Because every subscription introduces accounts, admins, roles, and permissions that can outlive the business need for the tool. IAM teams need visibility into which apps still have active users, which ones are unmanaged, and whether revocation happens when subscriptions end or change hands.
Why This Matters for Security Teams
SaaS subscription management matters to IAM teams because subscriptions are not just procurement records. They create identities, admin roles, delegated permissions, OAuth grants, and service accounts that often persist beyond the business need for the app. When subscriptions are renewed, reassigned, or quietly abandoned, those access paths can remain active unless IAM has visibility into them. That makes subscription management part of identity hygiene, not just asset control.
This is especially important in environments that already struggle with non-human access sprawl. NHI Management Group research shows that only 5.7% of organisations have full visibility into their service accounts, and 80% of identity breaches involved compromised non-human identities such as service accounts and API keys. Those findings align with the broader identity control gap described in the NIST Cybersecurity Framework 2.0, where asset visibility and access governance must extend across the full lifecycle.
In practice, many security teams discover stale SaaS access only after a contract is cancelled, an admin leaves, or an external app has already been used to persist access in the background.
How It Works in Practice
Effective SaaS subscription management gives IAM teams a current map of who can access each application, how that access was granted, and what happens when the subscription changes state. The practical goal is to connect procurement, inventory, identity, and offboarding so that application access does not drift away from business ownership.
At a minimum, IAM teams should track whether a SaaS app has human admins, automated service accounts, API tokens, SSO assertions, and third-party delegated permissions. They should also know which directory group or role grants access, whether the app is tied to a business owner, and whether revocation is triggered when the contract ends. Current guidance suggests treating subscription end dates as identity events, not only finance events.

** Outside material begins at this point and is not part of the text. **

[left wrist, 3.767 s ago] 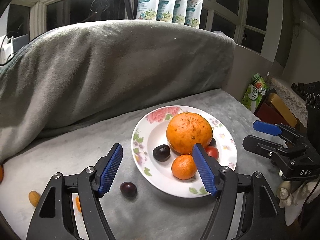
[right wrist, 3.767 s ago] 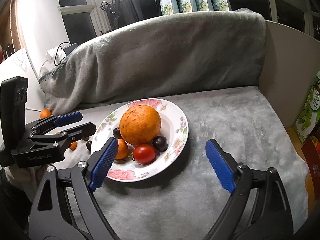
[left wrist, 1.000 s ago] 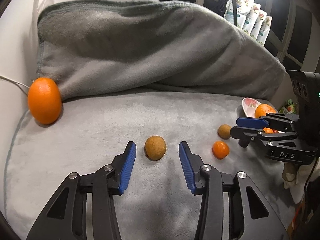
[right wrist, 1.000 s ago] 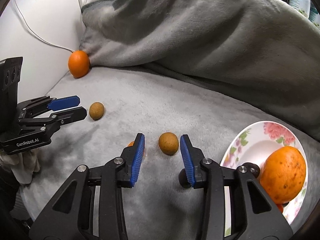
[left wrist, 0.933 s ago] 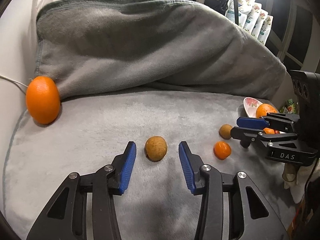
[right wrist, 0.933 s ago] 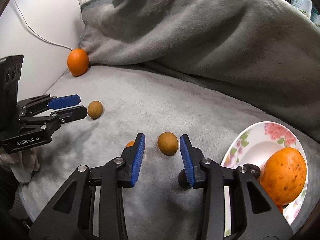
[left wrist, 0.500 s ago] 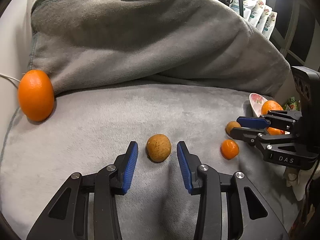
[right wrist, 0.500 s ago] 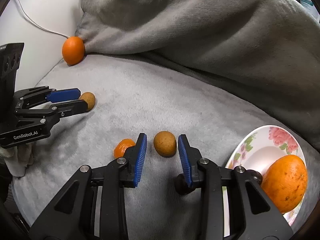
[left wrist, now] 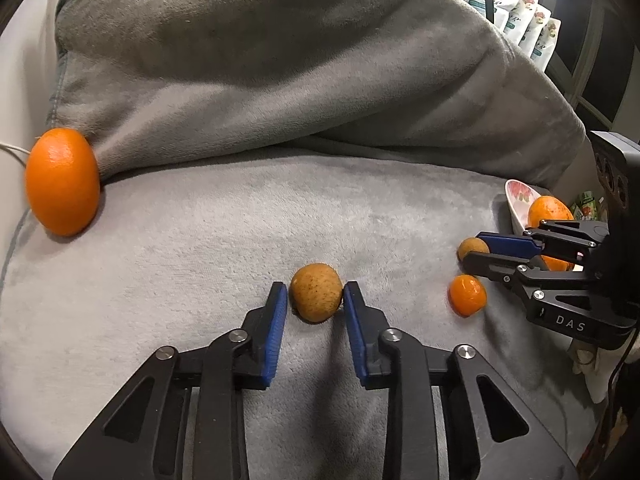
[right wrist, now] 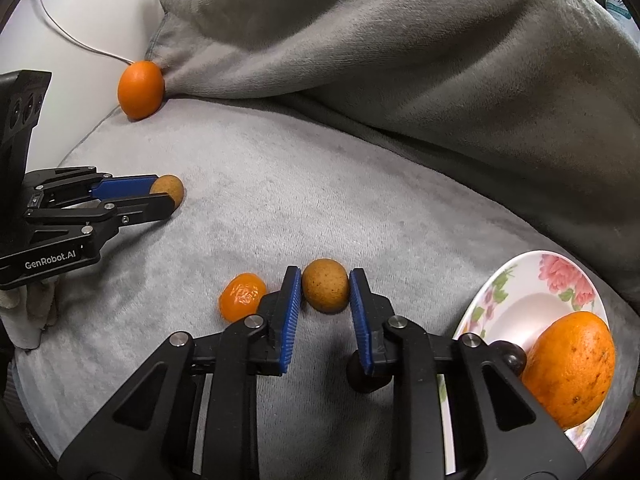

- Inventory every SaaS app with its identity model, owner, and renewal date.
- Map admin access, privileged roles, and delegated OAuth scopes to named business owners.
- Automate joiner, mover, and leaver actions so access is removed when subscriptions lapse.
- Review dormant apps for residual accounts, API keys, and integration tokens.
NHIMG’s Ultimate Guide to NHIs — Lifecycle Processes for Managing NHIs is clear that lifecycle discipline matters because credentials and identities rarely disappear when the business rationale does. That same concern shows up in the NHI Lifecycle Management Guide, where offboarding, rotation, and revocation are treated as continuous controls rather than one-time tasks.
These controls tend to break down when SaaS apps are purchased outside central IT, because identity ownership, contract ownership, and technical administration are split across different teams.
Common Variations and Edge Cases
Tighter subscription control often increases operational overhead, requiring organisations to balance faster provisioning against stronger revocation and review discipline. That tradeoff becomes more visible in shadow IT, business-led SaaS adoption, and federated environments where apps are connected through SCIM, SSO, or embedded API integrations.
There is no universal standard for this yet, but current best practice is to treat these cases differently based on risk. High-risk collaboration tools, code repositories, and finance platforms should receive stricter review than low-risk productivity apps. Shared admin accounts, break-glass access, and vendor-managed integrations deserve extra scrutiny because they can survive a subscription change even when normal user access is removed.
IAM teams should also distinguish between subscription cancellation and true access removal. An app can be “off the books” while still holding OAuth grants, cached sessions, exported data, or machine-to-machine tokens. For that reason, the right question is not only whether the contract ended, but whether every identity path tied to the subscription was revoked. NHIMG’s Top 10 NHI Issues and the Ultimate Guide to NHIs — Regulatory and Audit Perspectives both reinforce that lifecycle evidence and auditability matter as much as access removal itself.
In highly decentralized SaaS estates, this guidance breaks down when no one team owns the application register, because revocation depends on data that never reaches IAM.
Standards & Framework Alignment
This section maps relevant standards and security frameworks to the operational risks and controls described in this guidance.
OWASP Non-Human Identity Top 10 address the attack and risk surface, while NIST CSF 2.0 and NIST CSF 2.0 set the governance and control requirements practitioners need to meet.
| Framework | Control / Reference | Relevance |
|---|---|---|
| NIST CSF 2.0 | ID.AM-1 | SaaS subscription management depends on knowing what apps and identities exist. |
| NIST CSF 2.0 | PR.AC-4 | Subscription changes must trigger timely access removal and privilege review. |
| OWASP Non-Human Identity Top 10 | NHI-01 | SaaS apps create non-human and delegated identities that can outlive business need. |
Maintain an accurate SaaS inventory and tie each app to an owner before access reviews.